ALTHOUGH THIS EVENT IS OVER,
SHOW SUPPORT FOR OUR LOCAL AUTHORS,
Marcia Hawley Barnes and Lorraine Martin Bennett.
THEIR BOOKS ARE STILL AVAILABLE FOR PURCHASE AT
Historic Hayesville Inc.
HHI Centennial Exhibit
116 Sanderson Street
downtown next to the Post Office.

Author Marcia Barnes has authored four published books. Her latest work "Blue Mountain" is a documented narrative on Southern Appalachia 1750 to 1900. Her poetry has been published by Negative Capability Press, Poem, Slant and appeared in Poetry and Prose Anthologies published by Old Mountain Press. Her book "Blue Mountain" and note cards from her illustrations will be available for purchase.
Other published books include “The Little Book of Secret Family Recipes” and “Tobijah”, illustrated by Doreyl Ammons Cain. Marcia was awarded the Georgia Author of the Year Award in the Children’s Book Category for “Tobijah” in 2017, by the Georgia Writers Association. Marcia's second children’s book, “A Day with Tobijah” was published in 2019.
Marcia earned a Bachelor’s degree in fine art, with a concentration in drawing, from the University of South Florida, Tampa. She grew up in Washington State near Puget Sound and in sight of the mountains. After a series of nondescript jobs while finishing college and raising four children, she had a 20-year career in the commercial flooring industry. Working from an office in Tampa, she traveled west to Fort Worth, south to the Bahamas, north to Kentucky, and many places in between. In March 2004, her husband’s engineering work moved the couple to Middle Georgia. Marcia took a part time job with a designer in Perry, then started writing and never stopped. She now lives in Clay County with her lively cat Celeste.
Author Lorraine Bennett has authored three novels. Her latest work is titled "Twenty Seconds to Midnight" and is set around the Domesday Clock.
The story in brief -- Each year the Bulletin of the Atomic Scientists sets the Doomsday Clock after consultation with its board of sponsors, which includes nine winners of the Nobel Prize. The clock is a universally recognized indicator of the world’s vulnerability to global catastrophe brought about by man-made technologies.
On January 29, 2025 the Atomic Scientists shifted the clock’s hands to 89 seconds to midnight, citing the combined threats of climate change, nuclear war and misuse of artificial intelligence.

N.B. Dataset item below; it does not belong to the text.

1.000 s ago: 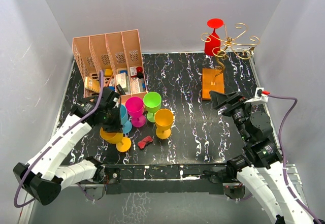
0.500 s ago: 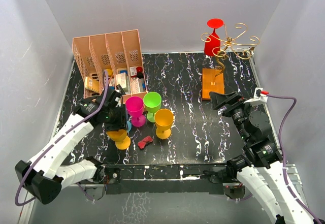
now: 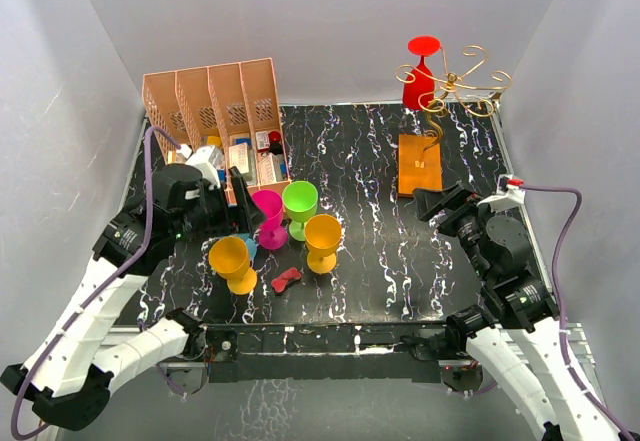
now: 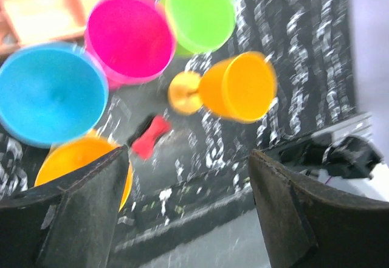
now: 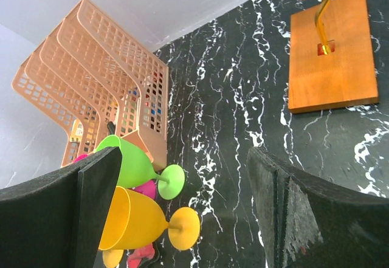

Working at a point in the future, Nobel Prize-winning scientist Dr. Clare McGarrity has developed a formula that made the Mojave Desert in Death Valley bloom. She has been tasked with trying to expand and refine her formula for use in the great Sahara Desert.
Unknown to her, the research assistant working beside her is a terrorist, ordered by his government to steal her formula.
Lorraine's other novels include "Cat on a Black Moon" and the sequel, "Darla".
Lorraine's " was reflection of her years as a print and broadcast journalist, copy editor, fiction writer, and occasional poet. Many subjects on these pages spring from her personal experience. The poems come from times of wondering, searching and growing. The essays and short stories are largely fictional, and the characters are mostly composites.
Both authors can be found on Amazon and other websites.